Hayes, B., & Wilson, C. (2008). A maximum entropy model of phonotactics and phonotactic learning. Linguistic inquiry, 39(3), 379-440.

Research Question

How do we account for the acceptability (well-formedness) of non-existing words?

e.g. why blick is more well-formed than bnick?

Acquisition model (Chomsky & Halle)

Learning –>AM–>Grammar

This paper propose a model that describes AM

Goal of the Learner

  1. Expressiveness
  2. Inductive Baseline

Definition of constraints is based on theoretical concepts (underspecification)

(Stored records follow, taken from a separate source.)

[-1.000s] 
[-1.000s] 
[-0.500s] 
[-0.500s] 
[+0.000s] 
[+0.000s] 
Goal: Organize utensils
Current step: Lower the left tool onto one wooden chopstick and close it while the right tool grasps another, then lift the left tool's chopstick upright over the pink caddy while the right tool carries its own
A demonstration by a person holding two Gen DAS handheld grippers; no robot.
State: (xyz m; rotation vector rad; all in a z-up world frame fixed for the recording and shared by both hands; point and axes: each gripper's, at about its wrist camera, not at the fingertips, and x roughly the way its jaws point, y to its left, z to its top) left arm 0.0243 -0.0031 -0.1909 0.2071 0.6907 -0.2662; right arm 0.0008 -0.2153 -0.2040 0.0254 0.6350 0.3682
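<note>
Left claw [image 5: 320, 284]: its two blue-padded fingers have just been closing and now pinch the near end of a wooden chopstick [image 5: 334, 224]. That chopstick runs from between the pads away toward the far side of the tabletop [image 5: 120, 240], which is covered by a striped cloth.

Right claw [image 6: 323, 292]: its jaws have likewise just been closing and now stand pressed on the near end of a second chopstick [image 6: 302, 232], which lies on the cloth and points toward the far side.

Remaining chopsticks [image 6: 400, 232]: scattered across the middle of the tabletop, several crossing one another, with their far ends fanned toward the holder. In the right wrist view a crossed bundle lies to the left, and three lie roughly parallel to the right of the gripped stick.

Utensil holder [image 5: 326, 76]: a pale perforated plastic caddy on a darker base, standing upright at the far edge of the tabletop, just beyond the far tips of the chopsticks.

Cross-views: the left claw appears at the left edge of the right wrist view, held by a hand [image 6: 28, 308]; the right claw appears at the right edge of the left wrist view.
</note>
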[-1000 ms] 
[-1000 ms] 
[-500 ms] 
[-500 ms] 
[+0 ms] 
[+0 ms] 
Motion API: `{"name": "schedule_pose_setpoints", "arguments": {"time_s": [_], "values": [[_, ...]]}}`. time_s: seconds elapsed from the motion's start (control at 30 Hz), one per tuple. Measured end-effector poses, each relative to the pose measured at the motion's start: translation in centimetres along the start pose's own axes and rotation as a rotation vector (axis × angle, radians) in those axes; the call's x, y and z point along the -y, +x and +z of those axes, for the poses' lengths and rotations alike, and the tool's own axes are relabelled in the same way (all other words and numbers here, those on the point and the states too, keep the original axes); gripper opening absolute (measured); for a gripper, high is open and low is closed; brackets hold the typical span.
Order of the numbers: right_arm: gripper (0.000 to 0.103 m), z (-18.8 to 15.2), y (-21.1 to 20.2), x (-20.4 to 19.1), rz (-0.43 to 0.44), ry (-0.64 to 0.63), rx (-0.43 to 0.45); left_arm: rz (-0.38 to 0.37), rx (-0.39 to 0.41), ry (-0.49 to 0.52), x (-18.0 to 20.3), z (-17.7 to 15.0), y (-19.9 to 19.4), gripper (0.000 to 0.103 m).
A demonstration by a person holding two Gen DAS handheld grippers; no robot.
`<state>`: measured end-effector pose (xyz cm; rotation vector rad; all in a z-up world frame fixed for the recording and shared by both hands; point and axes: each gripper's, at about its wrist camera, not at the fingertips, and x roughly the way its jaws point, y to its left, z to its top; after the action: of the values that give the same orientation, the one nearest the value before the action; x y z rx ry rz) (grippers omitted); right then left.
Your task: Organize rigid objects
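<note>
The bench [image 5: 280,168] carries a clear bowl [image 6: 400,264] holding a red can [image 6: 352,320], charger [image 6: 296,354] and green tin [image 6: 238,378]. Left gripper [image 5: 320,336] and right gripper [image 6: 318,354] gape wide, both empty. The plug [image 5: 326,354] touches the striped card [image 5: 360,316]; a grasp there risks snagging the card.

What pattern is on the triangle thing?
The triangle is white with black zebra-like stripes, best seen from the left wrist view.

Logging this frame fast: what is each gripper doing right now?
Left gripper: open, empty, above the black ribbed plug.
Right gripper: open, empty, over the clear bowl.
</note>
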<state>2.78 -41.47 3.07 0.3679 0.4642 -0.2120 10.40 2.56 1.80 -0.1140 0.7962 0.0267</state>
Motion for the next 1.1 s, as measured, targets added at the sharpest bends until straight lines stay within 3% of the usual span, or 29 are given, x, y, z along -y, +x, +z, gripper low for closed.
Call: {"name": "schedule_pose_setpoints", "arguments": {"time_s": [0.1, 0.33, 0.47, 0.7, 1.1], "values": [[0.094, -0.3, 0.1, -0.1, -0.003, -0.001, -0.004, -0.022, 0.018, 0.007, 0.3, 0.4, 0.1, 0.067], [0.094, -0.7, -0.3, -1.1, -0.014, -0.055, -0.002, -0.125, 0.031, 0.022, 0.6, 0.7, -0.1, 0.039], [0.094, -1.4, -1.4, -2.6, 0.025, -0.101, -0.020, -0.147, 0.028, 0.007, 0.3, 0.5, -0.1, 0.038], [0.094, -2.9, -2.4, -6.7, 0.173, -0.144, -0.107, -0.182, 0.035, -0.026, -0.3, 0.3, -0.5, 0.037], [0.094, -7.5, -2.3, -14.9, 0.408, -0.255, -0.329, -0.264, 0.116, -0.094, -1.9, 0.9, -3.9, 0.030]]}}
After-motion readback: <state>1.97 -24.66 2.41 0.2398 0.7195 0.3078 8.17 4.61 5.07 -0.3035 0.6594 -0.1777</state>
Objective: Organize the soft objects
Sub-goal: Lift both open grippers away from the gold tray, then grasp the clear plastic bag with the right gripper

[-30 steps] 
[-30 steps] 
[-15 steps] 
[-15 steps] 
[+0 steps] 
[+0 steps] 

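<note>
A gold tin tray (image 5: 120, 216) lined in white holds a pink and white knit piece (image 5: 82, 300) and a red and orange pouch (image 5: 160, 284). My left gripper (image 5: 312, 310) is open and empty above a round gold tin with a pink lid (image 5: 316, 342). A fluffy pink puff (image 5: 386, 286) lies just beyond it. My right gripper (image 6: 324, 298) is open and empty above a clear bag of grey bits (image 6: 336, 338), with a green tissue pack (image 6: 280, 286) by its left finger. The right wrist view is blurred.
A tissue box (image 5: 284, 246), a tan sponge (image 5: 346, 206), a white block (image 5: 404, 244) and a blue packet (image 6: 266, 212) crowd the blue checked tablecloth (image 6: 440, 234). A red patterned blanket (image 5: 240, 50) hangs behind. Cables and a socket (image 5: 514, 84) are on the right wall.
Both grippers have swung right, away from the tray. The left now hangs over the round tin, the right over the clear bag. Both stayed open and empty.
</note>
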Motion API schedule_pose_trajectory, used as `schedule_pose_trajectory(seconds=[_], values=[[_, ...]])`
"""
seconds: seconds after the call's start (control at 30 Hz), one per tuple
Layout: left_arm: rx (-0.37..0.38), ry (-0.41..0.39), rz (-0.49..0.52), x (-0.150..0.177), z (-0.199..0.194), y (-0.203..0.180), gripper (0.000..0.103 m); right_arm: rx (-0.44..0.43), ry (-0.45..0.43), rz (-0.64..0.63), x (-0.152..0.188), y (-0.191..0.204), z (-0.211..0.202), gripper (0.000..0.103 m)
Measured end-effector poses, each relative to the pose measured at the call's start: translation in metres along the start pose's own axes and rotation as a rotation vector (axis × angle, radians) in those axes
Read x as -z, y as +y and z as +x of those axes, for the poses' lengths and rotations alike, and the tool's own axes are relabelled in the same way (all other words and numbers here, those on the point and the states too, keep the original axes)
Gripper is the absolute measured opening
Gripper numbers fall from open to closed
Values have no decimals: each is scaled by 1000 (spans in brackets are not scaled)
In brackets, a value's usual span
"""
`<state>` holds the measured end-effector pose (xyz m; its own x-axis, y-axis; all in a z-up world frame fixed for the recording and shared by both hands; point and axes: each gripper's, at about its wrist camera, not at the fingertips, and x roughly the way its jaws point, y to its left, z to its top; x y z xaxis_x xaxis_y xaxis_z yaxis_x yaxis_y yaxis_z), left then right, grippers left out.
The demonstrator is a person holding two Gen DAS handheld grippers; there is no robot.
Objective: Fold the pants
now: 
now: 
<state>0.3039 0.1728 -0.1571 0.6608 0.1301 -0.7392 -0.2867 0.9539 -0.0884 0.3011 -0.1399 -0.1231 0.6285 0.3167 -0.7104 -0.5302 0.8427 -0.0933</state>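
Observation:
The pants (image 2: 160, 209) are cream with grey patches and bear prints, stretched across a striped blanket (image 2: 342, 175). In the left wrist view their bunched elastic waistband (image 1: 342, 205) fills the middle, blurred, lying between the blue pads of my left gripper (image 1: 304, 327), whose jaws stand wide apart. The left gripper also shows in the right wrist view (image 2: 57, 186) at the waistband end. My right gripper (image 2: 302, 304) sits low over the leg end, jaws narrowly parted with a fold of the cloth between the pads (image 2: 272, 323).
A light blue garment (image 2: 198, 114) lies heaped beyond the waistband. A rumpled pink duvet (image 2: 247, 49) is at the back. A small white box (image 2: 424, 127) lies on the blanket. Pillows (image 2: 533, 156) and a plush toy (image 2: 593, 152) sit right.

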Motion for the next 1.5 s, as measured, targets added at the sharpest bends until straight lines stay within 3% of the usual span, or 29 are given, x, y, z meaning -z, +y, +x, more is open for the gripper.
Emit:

Linear : Feature-bundles: [ +consonantal,+approximant]       e.g. /r/,/v/

Add more layers later

1) Autosegmental tiers: main tier, vowel tier,

2) Metrical grid: stress tier

The constraints defined here are not the same as what defined in the OT framework

  1. 3. Gradient phonotactics

Categorical: okay v.s. not okay

Gradient:Okay–>mostly okay–>sometimes okay–>maybe okay–>not okay

  1. 4. Maxent

Maxent value is probability

Maxent (x) = e to the power of – h(x)

where h(x) is defined as constraint violations

see table 1 in the article

My understanding

If an output (x) violates a lot of constraints, then the probability for this output to exist is low.

If an output(x) violates important constraints, then the probability for this output to exist is low. (Importance is defined as weight)

In other words,

If under a set of constraints, an output(x) has a lower probability to occur, then x is ill-formed.

If under a set of constraints, an output(x) has a higher probability to occur, then x is well-formed.

Therefore, well-formedness is defined as maximum probability (i.e. maximum entropy value)

Question:1. Why not use “maximum probability”?

Maxent, although defined as probability, does not mean frequency or occurrence.

e.g. both “blick” and “bnick” have 0 occurrence, but one has a higher Maxent than the other.

The value of Maxent depends on the value of h(x).

The value of h(x) depends on 1) how many times a constraint is violated and

2)how important(weight) this constraint is.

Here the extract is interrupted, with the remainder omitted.